TASK REQUIREMENTS
Set down exactly the entries below, beginning at their first line and ending at the line with "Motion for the".

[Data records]
══════════

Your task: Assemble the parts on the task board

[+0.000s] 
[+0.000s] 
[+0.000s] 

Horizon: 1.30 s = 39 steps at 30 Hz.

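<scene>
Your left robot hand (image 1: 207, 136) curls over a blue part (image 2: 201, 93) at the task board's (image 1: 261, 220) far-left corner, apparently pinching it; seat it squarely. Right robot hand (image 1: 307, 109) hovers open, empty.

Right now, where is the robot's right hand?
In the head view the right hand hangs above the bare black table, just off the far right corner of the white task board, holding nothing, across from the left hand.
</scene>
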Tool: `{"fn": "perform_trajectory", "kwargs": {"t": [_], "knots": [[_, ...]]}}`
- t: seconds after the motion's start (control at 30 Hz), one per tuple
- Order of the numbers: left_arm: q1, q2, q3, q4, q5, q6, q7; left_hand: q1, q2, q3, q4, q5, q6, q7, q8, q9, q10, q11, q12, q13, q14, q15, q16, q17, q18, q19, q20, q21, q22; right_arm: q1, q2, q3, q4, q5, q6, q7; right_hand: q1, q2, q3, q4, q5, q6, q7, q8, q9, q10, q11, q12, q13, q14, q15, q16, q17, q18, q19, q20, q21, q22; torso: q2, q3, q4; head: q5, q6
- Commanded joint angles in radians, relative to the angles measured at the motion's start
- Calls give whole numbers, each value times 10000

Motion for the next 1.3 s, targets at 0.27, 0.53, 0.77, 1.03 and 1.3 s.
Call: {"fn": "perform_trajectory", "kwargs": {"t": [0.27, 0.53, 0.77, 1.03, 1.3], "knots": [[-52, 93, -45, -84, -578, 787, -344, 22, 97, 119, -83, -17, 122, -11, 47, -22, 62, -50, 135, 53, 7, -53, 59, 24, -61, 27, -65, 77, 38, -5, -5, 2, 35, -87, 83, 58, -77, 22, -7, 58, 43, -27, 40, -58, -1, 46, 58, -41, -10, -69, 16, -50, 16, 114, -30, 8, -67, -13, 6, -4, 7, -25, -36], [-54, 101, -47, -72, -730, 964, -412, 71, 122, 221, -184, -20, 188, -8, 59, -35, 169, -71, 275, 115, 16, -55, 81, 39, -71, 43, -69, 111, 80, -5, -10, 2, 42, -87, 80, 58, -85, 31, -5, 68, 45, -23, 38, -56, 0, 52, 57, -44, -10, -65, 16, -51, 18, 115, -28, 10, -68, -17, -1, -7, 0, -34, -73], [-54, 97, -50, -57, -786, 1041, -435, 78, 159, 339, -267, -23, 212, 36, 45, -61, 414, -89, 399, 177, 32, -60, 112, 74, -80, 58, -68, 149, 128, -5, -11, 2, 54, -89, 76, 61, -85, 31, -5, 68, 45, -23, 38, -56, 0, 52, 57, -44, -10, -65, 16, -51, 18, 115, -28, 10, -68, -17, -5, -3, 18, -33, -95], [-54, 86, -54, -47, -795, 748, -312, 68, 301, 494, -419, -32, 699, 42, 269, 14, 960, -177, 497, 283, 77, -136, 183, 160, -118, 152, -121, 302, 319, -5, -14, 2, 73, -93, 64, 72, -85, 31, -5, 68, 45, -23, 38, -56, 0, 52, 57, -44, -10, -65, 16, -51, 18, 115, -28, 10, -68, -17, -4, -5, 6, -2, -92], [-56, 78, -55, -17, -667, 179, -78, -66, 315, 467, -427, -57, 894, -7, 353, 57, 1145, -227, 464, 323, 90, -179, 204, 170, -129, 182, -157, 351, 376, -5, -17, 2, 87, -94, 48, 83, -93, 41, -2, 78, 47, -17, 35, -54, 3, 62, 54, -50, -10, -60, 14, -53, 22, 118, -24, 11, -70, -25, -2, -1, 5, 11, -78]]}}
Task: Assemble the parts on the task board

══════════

SOLUTION
Your task: Assemble the parts on the task board

[+0.000s] 
[+0.000s] 
[+0.000s] 

Horizon: 1.30 s = 39 steps at 30 Hz.

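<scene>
Your left robot hand (image 1: 207, 136) curls over a blue part (image 2: 201, 93) at the task board's (image 1: 261, 220) far-left corner, apparently pinching it; seat it squarely. Right robot hand (image 1: 307, 109) hovers open, empty.

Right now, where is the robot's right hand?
In the head view the right hand hangs above the bare black table, just off the far right corner of the white task board, holding nothing, across from the left hand.
</scene>
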Tool: `{"fn": "perform_trajectory", "kwargs": {"t": [_], "knots": [[_, ...]]}}`
- t: seconds after the motion's start (control at 30 Hz), one per tuple
- Order of the numbers: left_arm: q1, q2, q3, q4, q5, q6, q7; left_hand: q1, q2, q3, q4, q5, q6, q7, q8, q9, q10, q11, q12, q13, q14, q15, q16, q17, q18, q19, q20, q21, q22; right_arm: q1, q2, q3, q4, q5, q6, q7; right_hand: q1, q2, q3, q4, q5, q6, q7, q8, q9, q10, q11, q12, q13, q14, q15, q16, q17, q18, q19, q20, q21, q22; torso: q2, q3, q4; head: q5, q6
- Commanded joint angles in radians, relative to the angles measured at the motion's start
- Calls give whole numbers, each value times 10000

Motion for the next 1.3 s, targets at 0.27, 0.53, 0.77, 1.03 and 1.3 s.

No additional answer is needed here.